全国的には後期高齢者向けの健康診査の受診率は現在、3割程度にとどまり、向上策が不可欠だ。厚生労働省は地域の高齢者が集まって交流する「通いの場」などでも質問票を活用し、フレイル対策に役立てたい考えだ。

今年は新型コロナウイルスの影響で、健診を一時休止する自治体も相次いだ。フレイルの質問票を活用した保健指導も当初の想定より遅れている。ニッセイ基礎研究所の三原岳主任研究員は「新型コロナの影響で外出機会が減り、家に引きこもりがちな高齢者が増えている」と指摘。「精神面や社会的孤独に焦点を当てた対策がより重要になる」と話している。

◇  ◇  ◇

健康寿命延ばし医療費抑制

国がフレイル対策を進める背景には高齢者が増える中、介護を必要とせずに生活できる「健康寿命」を延ばし、膨らみ続ける社会保障費を抑える狙いがある。

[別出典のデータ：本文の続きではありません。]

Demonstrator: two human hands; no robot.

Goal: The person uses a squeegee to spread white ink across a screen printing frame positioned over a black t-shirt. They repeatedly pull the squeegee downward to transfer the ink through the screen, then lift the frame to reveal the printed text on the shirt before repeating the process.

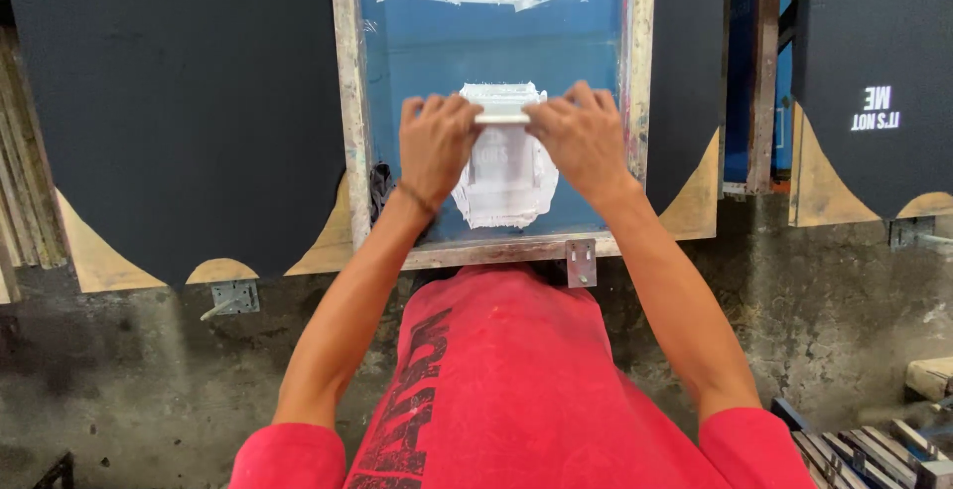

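Both hands, left hand (434, 143) and right hand (583, 137), were clamped side by side on a white squeegee (502, 111), pressed onto the blue mesh of a wooden-framed printing screen (348, 102), over a white ink patch (506, 186).

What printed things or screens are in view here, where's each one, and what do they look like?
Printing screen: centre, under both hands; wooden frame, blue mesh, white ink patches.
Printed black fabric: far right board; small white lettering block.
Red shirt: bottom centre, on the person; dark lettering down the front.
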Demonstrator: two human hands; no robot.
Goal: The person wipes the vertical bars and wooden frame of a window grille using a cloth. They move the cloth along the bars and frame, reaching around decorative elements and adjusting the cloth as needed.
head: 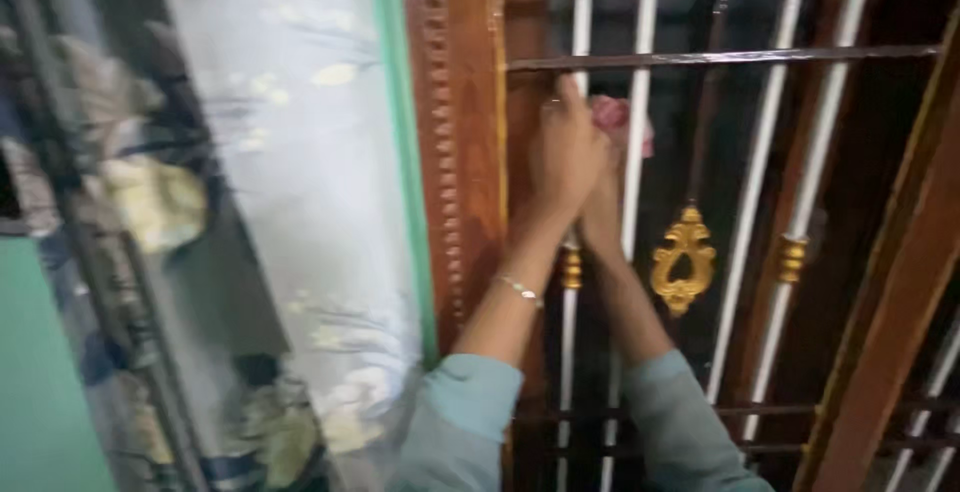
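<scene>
Teal sleeves (470, 422) fill the bottom centre of the frame, 2 forearms rising out of them toward the middle. The left hand (565, 157) sits in front, a thin bracelet (522, 290) on its wrist, fingers pressed together and laid flat up against a white vertical bar (580, 12) of the window grille. Tucked behind it, the right hand (603, 207) is mostly covered, so I cannot tell how its fingers lie. A pink cloth (622, 122) pokes out just right of the hands, centre frame, touching the bars; which hand grips it is hidden. Beyond, a gold ornament (683, 260) hangs lower right of the hands. Left of centre runs the carved wooden frame (455, 132), then a pale curtain (290, 152) at upper left.
</scene>
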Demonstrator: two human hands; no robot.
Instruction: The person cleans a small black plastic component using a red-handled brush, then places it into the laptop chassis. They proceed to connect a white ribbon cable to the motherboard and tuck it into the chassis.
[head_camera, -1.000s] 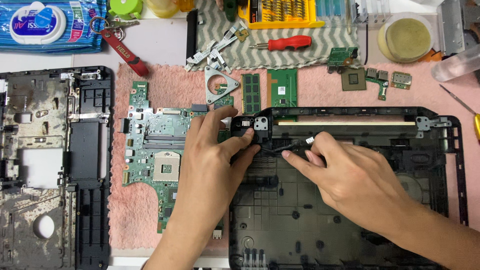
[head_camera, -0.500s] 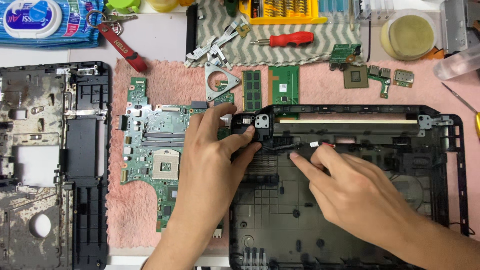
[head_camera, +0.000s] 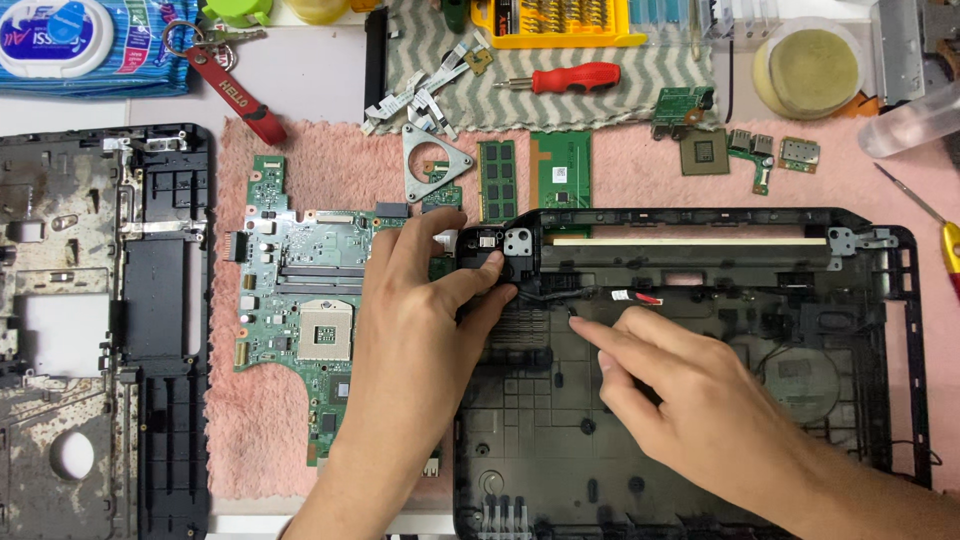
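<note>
- The black laptop base shell (head_camera: 700, 400) lies flat at the right of the table (head_camera: 320, 85), its inside facing up, partly over a pink fuzzy mat (head_camera: 300, 160).
- A second worn chassis frame (head_camera: 100, 330) lies along the left edge, grey and black, well apart from the hands.
- The green motherboard (head_camera: 300, 290) rests on the mat between the 2 shells, just beside the base shell's left wall.
- The left hand (head_camera: 410, 340) lies over the motherboard's right part, thumb and fingers closed in a grip on the base shell's top-left corner by the silver hinge bracket (head_camera: 517, 243).
- The right hand (head_camera: 690, 400) rests inside the base shell, forefinger stretched out to touch a thin black cable (head_camera: 560, 293); its grip is loose, holding nothing that I can see.
- The cable runs along the shell's upper channel to a small white and red connector (head_camera: 640, 297).
- 2 green memory cards (head_camera: 535, 178) sit side by side just above the shell's upper rim.
- A triangular metal bracket (head_camera: 435, 160) lies left of them.
- A red-handled screwdriver (head_camera: 575, 77) lies on a zigzag cloth (head_camera: 640, 100) at the top.
- A square processor chip (head_camera: 704, 152) and small boards lie at the upper right.
</note>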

2017年度の国民医療費は約43兆円。国の推計によると、40年度には最大約78兆円に膨らむ見通しだ。要介護認定者は3月時点で669万人で、この10年で4割ほど増えた。40年度の介護給付費は約26兆円と18年度の2.4倍に膨らむと見積もられている。健康寿命は最新の16年で男性が72.14歳、女性が74.79歳。国は40年までにそれぞれ3年以上延ばす目標を掲げている。

自治体の保健師の確保が課題だ。同省によると、保健師の就業者は18年12月時点で約5万3千人。保健師の国家試験合格者は直近10年間で10万人を超える。保健師として働いていない人材が多いとみられる。

小規模な市町村ほど確保が難しい面もある。国は20年度、保健師らの採用を促すため人件費を補助する制度を創設した。